• Work to complete
What is needed is an exact copy of the data that follows.

• Provided data
^^^^^^^^^^^^^^^^
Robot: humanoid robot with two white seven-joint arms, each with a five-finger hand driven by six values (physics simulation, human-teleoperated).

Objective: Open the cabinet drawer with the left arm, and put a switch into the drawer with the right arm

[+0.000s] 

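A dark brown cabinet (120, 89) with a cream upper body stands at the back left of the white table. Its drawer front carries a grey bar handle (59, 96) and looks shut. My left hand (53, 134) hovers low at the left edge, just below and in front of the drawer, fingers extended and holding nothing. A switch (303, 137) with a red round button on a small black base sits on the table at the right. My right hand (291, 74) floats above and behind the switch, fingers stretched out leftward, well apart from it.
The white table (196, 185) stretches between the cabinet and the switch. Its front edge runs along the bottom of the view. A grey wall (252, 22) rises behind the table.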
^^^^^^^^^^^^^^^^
• Output below
Robot: humanoid robot with two white seven-joint arms, each with a five-finger hand driven by six values (physics simulation, human-teleoperated).

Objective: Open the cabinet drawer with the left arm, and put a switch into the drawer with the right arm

[+0.000s] 

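A dark brown cabinet (120, 89) with a cream upper body stands at the back left of the white table. Its drawer front carries a grey bar handle (59, 96) and looks shut. My left hand (53, 134) hovers low at the left edge, just below and in front of the drawer, fingers extended and holding nothing. A switch (303, 137) with a red round button on a small black base sits on the table at the right. My right hand (291, 74) floats above and behind the switch, fingers stretched out leftward, well apart from it.
The white table (196, 185) stretches between the cabinet and the switch. Its front edge runs along the bottom of the view. A grey wall (252, 22) rises behind the table.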

The exercise is now done.